Re: [RFC ABI V1 4/8] RDMA/core: Add support for custom types

Matan Barak <matanb@xxxxxxxxxxxx> · Tue, 19 Jul 2016 17:05:46 +0300

On 14/07/2016 19:41, Jason Gunthorpe wrote:
On Thu, Jul 14, 2016 at 08:30:05AM +0300, Matan Barak wrote:

We don't have a security problem, as the ucontext pointer is store on the
uobject. Therefore, the uobject is returned only if it matches the current
ucontext.

That still allows a different security problem, idrs have bounded
capacity and now unprivileged users can exhaust them for all users.

Right, but that's an existing security issue.

I've thought about ditching the lists, but there's one fundamental problem.
Keeping reference counts in kernel doesn't encompass dependency relations in
the user space. For example, since memory windows could be bounded and
unbounded from a MR, we need to delete all MWs before deleting the MRs.
Secondly, we could safely change the list to hlist. The memory overhead will
be minimal (probably better than adding and IDR per type).

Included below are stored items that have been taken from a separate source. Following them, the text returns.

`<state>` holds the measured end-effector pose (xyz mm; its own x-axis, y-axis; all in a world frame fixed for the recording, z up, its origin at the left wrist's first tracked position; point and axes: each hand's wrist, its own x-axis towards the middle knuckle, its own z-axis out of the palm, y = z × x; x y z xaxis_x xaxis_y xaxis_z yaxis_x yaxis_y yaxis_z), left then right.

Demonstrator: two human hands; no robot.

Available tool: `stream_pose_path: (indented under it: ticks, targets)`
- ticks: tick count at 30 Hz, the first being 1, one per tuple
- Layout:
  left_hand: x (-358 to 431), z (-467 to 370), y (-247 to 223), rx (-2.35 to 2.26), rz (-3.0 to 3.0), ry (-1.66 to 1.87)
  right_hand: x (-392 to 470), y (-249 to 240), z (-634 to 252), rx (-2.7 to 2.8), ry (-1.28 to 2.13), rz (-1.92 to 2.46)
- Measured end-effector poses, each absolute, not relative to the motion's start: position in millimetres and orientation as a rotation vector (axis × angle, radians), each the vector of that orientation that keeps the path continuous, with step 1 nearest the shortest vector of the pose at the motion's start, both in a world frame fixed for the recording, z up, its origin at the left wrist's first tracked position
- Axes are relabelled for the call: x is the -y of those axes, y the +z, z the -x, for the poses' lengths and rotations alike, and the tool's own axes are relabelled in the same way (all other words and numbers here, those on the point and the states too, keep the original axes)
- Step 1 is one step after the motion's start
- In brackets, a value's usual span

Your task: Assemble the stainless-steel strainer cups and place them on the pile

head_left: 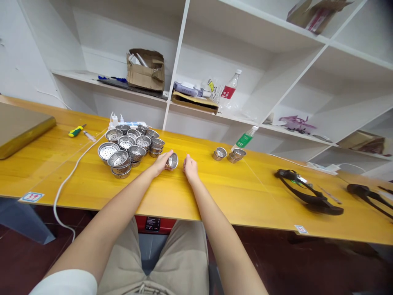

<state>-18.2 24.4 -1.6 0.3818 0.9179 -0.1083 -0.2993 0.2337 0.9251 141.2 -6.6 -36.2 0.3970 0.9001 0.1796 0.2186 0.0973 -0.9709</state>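
Note:
My left hand (161, 163) is closed around a small perforated metal strainer cup (173, 161), tilted with its mouth toward the right. Just across a narrow gap, my right hand (190, 168) is held with curled fingers and raised thumb; whatever may be in them is hidden. Left of my hands stands a cluster of strainer cups (119, 159), many of them stacked. Over to the right are a smaller stack of strainer cups (220, 154) and, beside it, another stack of cups (237, 155).
Behind the right stacks a green-labelled bottle (245, 140) leans. A power strip (135, 124) lies behind the cluster, its white cable (75, 167) running over the table edge. A screwdriver (76, 130) is at left; black headset-like gear (307, 194) at right. White shelves (211, 53) rise behind.

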Motion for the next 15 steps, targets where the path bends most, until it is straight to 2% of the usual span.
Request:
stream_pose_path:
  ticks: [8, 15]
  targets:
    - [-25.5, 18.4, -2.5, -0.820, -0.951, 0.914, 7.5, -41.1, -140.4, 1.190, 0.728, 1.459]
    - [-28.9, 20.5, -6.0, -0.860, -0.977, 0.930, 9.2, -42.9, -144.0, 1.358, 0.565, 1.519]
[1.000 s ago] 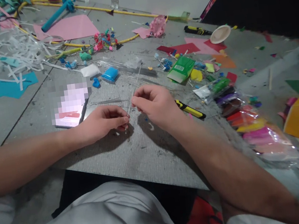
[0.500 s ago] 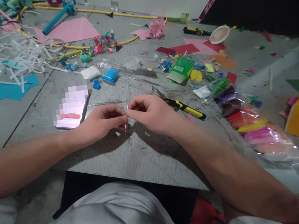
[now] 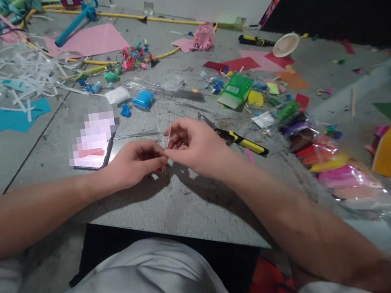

Bleck, that is a terrible API. Destroying the MR should return
associated MW's to unbound.

Is MR the only case of this? I can't think of much else that uses the
WQ that way..

According to the IB spec, a CI could choose either to return an error or 
to move MWs to orphaned MWs (and make sure any access to these MWs will 
be blocked). Some hardwares might implement the first approach and keep 
reference from MRs to MWs in hardware (without having a way to query 
that in software). In these cases, you can't force this unbound (as you 
don't know if they were unbound because of remote invalidate).

AFAIK, MW are the only case.

I think the lists should always go, always use repeated iteration. If
you really can't make refcount work then use a type compare instead,
but I don't think we don't need the overhead of keeping lists to
optimize destruction.

The MW case could be handled specially with a simple priority field.

So you suggest having a priority field in the uobject and iterate over 
the IDR freeing by order. Seems simple enough.

If we break the file == device scheme, it also requires a few new object
types (for example, DEVICE and CLIENT object) to pass them from
user-space.

Don't know what a CLIENT object is, but I think we always need to
have a DEVICE object even if there is only allowed 1 device object per
FD.

By saying CLIENT I mean rdma-cm or other such users which can handle 
rdma devices and provide services.

We need the device object to match what ibv_open_device does and
provide a basis for sending device specific driver commands and
issuing device specific queries.

If it is a singleton per-fd or created doesn't really matter from an
API design perspective.

If it's a singleton per-fd, you don't need to pass it per action. If you 
get an action on this fd - you know exactly to which device you should 
delegate it.

So the flow might be using the QUERY ioctl code and query the
devices/clients. Creating a device/client and get a IDR handle for that. For
every IOCTL code (either device or client commands), you pass this idr
handle as part of the ioctl code specific header.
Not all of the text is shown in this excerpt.